The morning was full of sun. The wind smelled of the sea and the things that lived in it. I saw the men long before they saw the house on the headland, far off on the dunes to the south. There were three of them, two tall men and one who was short and wore a long grey robe. They left the dunes and came along the cliff, and then seeing the smoke from the fire which I kept burning, they followed it, and at last reached my house.

I crawled under the fence and stood facing them. The man in the grey robe had a string of beads around his neck and at the end of it was an ornament of polished wood. He raised his hand and made a motion towards me which was the shape of the ornament he wore. Then one of the two men who stood behind him spoke to me. His words made the strangest sounds I have ever heard. At first I wanted to laugh, but I bit my tongue.

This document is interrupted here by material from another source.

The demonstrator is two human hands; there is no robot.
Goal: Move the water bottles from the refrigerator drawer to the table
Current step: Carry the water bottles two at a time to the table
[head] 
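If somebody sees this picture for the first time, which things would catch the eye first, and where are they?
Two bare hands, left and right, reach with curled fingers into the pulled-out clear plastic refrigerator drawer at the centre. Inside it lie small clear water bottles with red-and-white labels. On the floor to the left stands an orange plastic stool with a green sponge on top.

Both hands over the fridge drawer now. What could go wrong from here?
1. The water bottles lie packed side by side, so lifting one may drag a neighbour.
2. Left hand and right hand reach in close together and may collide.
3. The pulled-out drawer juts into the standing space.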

I shook my head and smiled at him. He spoke again, slowly this time, and though his words sounded the same as before and meant nothing to me, they now seemed sweet. They were the sound of a human voice. There is no sound like this in all the world.

The man lifted his hand and pointed towards the cove and made a picture in the air of what could have been a ship.

To this I nodded and myself pointed to the three baskets I had placed by the fire, making a gesture of taking them with me to the ship. Also the cage in which I had put two young birds.

There were many gestures before we left, though the two men spoke among themselves. They liked my necklace, the cape, and the cormorant skirt that shone in the sun. But when we got to the beach, where their camp was, the first thing the man who spoke the most did was to tell the other men to make me a dress.

I knew this was what he said because one of them stood in front of me and held up a string from my neck to my feet and across my shoulders.

The dress was blue. It was made of two trousers, just like those the white men were wearing. The trousers were cut up into pieces and then one of the men sat down on a rock and put them together again with white string. He had a long nose, which looked like the needle he used. He sat all afternoon on the rock and the needle went back and forth, in and out, flashing in the sun.

From time to time he would hold up the dress and nod his head as if he were pleased. I nodded as if I were pleased, too, but I was not. I wanted to wear my cormorant skirt and my otter cape, which were much more beautiful than the thing he was making.